EXERCISE:
Without the pictures, restate all of the data below word for word.

SOURCE DATA:

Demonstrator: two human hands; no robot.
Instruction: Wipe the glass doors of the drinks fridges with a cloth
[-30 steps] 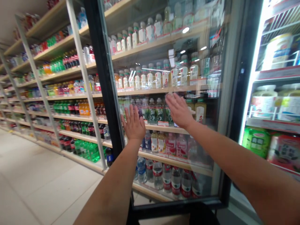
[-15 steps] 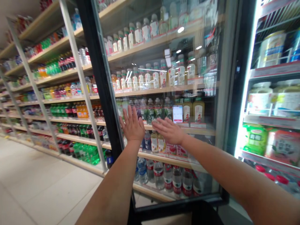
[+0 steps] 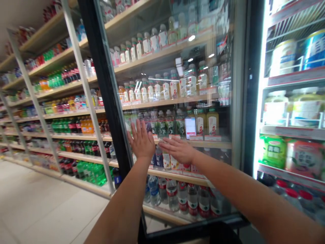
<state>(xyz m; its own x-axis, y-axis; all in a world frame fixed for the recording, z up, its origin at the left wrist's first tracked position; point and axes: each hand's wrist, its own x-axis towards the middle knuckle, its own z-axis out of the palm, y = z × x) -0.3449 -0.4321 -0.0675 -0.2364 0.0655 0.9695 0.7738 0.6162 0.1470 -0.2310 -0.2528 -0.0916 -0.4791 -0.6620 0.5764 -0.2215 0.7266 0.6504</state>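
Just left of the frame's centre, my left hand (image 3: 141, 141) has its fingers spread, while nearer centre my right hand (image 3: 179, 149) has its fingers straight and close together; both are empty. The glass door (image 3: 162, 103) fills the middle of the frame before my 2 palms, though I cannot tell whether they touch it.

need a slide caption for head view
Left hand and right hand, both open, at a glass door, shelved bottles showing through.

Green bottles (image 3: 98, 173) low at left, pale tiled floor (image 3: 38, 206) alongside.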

OUTPUT BELOW:
Demonstrator: two human hands; no robot.
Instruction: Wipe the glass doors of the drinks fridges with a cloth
[-30 steps] 
[-15 steps] 
[+0 steps] 
<state>(xyz m; its own x-axis, y-axis; all in a world frame fixed for the recording, z up, its origin at the left wrist's first tracked position; point and axes: each hand's wrist, its own x-axis towards the middle knuckle, its own z-axis out of the palm, y = z × x) -0.3449 -0.4321 -0.0675 -0.2364 0.0655 0.9695 0.7738 0.6162 0.1470 -0.2310 -0.2528 -0.0916 -0.4791 -0.6620 0.5764 -0.2215 0.7266 0.6504</state>
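Just left of the frame's centre, my left hand (image 3: 141, 141) has its fingers spread, while nearer centre my right hand (image 3: 179, 149) has its fingers straight and close together; both are empty. The glass door (image 3: 162, 103) fills the middle of the frame before my 2 palms, though I cannot tell whether they touch it.

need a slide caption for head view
Left hand and right hand, both open, at a glass door, shelved bottles showing through.

Green bottles (image 3: 98, 173) low at left, pale tiled floor (image 3: 38, 206) alongside.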

This concludes the answer.